What you need to do: Copy the data that follows exactly as it is, excluding all pictures.

Input data:
Content starts

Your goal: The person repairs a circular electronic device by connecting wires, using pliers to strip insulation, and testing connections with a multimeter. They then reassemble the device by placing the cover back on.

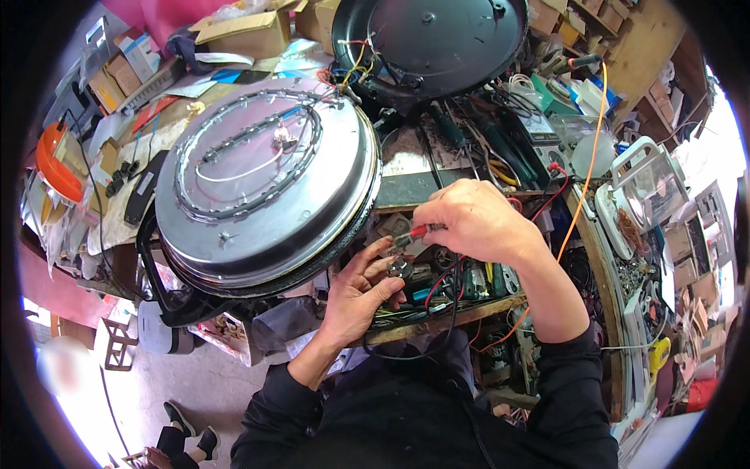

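Observation:
Between the thumb and fingers of my left hand [355,301] is a small round black plug [400,269], its face turned up. My right hand [480,223] pinches a red-sleeved clip [422,231], whose metal end comes close to the plug and my left fingertips; I cannot tell if they touch. A black cord [418,353] loops below my hands. Left of them lies a large round metal pan [258,223], underside up, with a ring-shaped heating element [215,209] and a white wire on it. Its black handle [160,285] points down to the left.
A black round shell [445,47] with loose coloured wires stands behind. Pliers [500,168] and other tools crowd the bench and the open drawer under my hands. An orange cable [582,184] runs down on the right. Another person's shoes [180,418] show on the floor, lower left.

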### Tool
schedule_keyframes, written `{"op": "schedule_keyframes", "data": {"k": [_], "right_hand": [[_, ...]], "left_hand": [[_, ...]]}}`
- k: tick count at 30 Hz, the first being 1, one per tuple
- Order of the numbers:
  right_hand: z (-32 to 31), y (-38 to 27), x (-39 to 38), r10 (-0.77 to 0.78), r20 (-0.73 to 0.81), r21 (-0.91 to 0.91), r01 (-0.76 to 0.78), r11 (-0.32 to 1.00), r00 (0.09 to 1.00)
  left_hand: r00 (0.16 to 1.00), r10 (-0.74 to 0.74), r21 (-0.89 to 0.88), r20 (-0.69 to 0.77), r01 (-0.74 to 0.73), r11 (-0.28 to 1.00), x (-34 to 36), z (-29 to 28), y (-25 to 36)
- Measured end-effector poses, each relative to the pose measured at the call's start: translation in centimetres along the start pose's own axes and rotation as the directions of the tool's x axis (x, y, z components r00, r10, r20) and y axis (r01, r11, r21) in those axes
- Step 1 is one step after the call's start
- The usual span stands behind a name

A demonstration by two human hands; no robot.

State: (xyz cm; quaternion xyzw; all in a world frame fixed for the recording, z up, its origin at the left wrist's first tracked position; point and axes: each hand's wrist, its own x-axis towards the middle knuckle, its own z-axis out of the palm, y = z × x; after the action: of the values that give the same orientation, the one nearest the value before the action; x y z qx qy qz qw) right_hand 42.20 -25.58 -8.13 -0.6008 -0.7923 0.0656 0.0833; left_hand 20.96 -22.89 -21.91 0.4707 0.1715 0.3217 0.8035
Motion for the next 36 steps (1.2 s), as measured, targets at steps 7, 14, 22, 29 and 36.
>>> {"op": "schedule_keyframes", "data": {"k": [7, 14, 22, 29, 36], "right_hand": [[0.5, -0.2, 0.1, -0.021, 0.088, -0.019, 0.023, 1.0, 0.996], [0.1, -0.5, -0.1, 0.0, 0.122, 0.006, -0.001, 1.0, 0.992], [-2.2, 1.4, 3.0, 0.032, -0.309, 0.497, 0.132, 0.857, 0.951], [-5.3, 2.5, 11.4, 0.491, -0.477, 0.794, 0.118, 0.596, 0.729], [-5.2, 5.6, 15.9, 0.508, -0.467, 0.792, 0.087, 0.604, 0.723]], "left_hand": [[1.0, 0.003, 0.088, -0.013, -0.002, 0.996, 0.0, -0.5, -0.9], [0.998, 0.032, 0.155, -0.059, -0.023, 0.988, 0.0, -0.3, -1.2], [0.997, -0.018, 0.125, -0.069, 0.027, 0.992, 0.3, -0.1, -0.8], [0.996, 0.052, 0.118, -0.069, -0.044, 0.992, 0.3, -0.4, -0.7], [0.986, 0.055, 0.08, -0.155, -0.043, 0.996, 0.1, -0.2, -0.5]]}}
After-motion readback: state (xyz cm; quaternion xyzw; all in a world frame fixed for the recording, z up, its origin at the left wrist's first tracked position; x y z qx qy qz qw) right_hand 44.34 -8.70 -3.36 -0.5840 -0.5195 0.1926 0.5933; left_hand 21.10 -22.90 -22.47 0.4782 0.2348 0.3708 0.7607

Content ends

Answer below:
Your goal: The person repairs a circular electronic device by connecting wires, using pliers to strip insulation, and testing connections with a multimeter. They then reassemble the device by placing the cover back on.


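Observation:
Between the thumb and fingers of my left hand [355,301] is a small round black plug [400,269], its face turned up. My right hand [480,223] pinches a red-sleeved clip [422,231], whose metal end comes close to the plug and my left fingertips; I cannot tell if they touch. A black cord [418,353] loops below my hands. Left of them lies a large round metal pan [258,223], underside up, with a ring-shaped heating element [215,209] and a white wire on it. Its black handle [160,285] points down to the left.
A black round shell [445,47] with loose coloured wires stands behind. Pliers [500,168] and other tools crowd the bench and the open drawer under my hands. An orange cable [582,184] runs down on the right. Another person's shoes [180,418] show on the floor, lower left.
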
### Tool
schedule_keyframes, written `{"op": "schedule_keyframes", "data": {"k": [_], "right_hand": [[_, ...]], "left_hand": [[_, ...]]}}`
- k: tick count at 30 Hz, the first being 1, one per tuple
- Order of the numbers:
  right_hand: z (-32 to 31), y (-38 to 27), x (-39 to 38), r10 (-0.77 to 0.78), r20 (-0.73 to 0.81), r21 (-0.91 to 0.91), r01 (-0.76 to 0.78), r11 (-0.32 to 1.00), r00 (0.09 to 1.00)
  left_hand: r00 (0.16 to 1.00), r10 (-0.74 to 0.74), r21 (-0.89 to 0.88), r20 (-0.69 to 0.77), r01 (-0.74 to 0.73), r11 (-0.28 to 1.00), x (-34 to 36), z (-29 to 28), y (-25 to 36)
- Measured end-effector poses, each relative to the pose measured at the call's start: translation in centimetres along the start pose's own axes and rotation as the directions of the tool's x axis (x, y, z components r00, r10, r20) and y axis (r01, r11, r21) in those axes
- Step 1 is one step after the call's start
- The usual span stands behind a name

A demonstration by two human hands; no robot.

State: (xyz cm; quaternion xyzw; all in a world frame fixed for the recording, z up, its origin at the left wrist's first tracked position; point and axes: each hand's wrist, its own x-axis towards the middle knuckle, its own z-axis out of the palm, y = z × x; after the action: of the values that give the same orientation, the one nearest the value before the action; x y z qx qy qz qw) right_hand 42.20 -25.58 -8.13 -0.6008 -0.7923 0.0656 0.0833; left_hand 20.96 -22.89 -21.91 0.4707 0.1715 0.3217 0.8035
Motion for the next 36 steps (1.2 s), as measured, targets at steps 7, 14, 22, 29 and 36.
>>> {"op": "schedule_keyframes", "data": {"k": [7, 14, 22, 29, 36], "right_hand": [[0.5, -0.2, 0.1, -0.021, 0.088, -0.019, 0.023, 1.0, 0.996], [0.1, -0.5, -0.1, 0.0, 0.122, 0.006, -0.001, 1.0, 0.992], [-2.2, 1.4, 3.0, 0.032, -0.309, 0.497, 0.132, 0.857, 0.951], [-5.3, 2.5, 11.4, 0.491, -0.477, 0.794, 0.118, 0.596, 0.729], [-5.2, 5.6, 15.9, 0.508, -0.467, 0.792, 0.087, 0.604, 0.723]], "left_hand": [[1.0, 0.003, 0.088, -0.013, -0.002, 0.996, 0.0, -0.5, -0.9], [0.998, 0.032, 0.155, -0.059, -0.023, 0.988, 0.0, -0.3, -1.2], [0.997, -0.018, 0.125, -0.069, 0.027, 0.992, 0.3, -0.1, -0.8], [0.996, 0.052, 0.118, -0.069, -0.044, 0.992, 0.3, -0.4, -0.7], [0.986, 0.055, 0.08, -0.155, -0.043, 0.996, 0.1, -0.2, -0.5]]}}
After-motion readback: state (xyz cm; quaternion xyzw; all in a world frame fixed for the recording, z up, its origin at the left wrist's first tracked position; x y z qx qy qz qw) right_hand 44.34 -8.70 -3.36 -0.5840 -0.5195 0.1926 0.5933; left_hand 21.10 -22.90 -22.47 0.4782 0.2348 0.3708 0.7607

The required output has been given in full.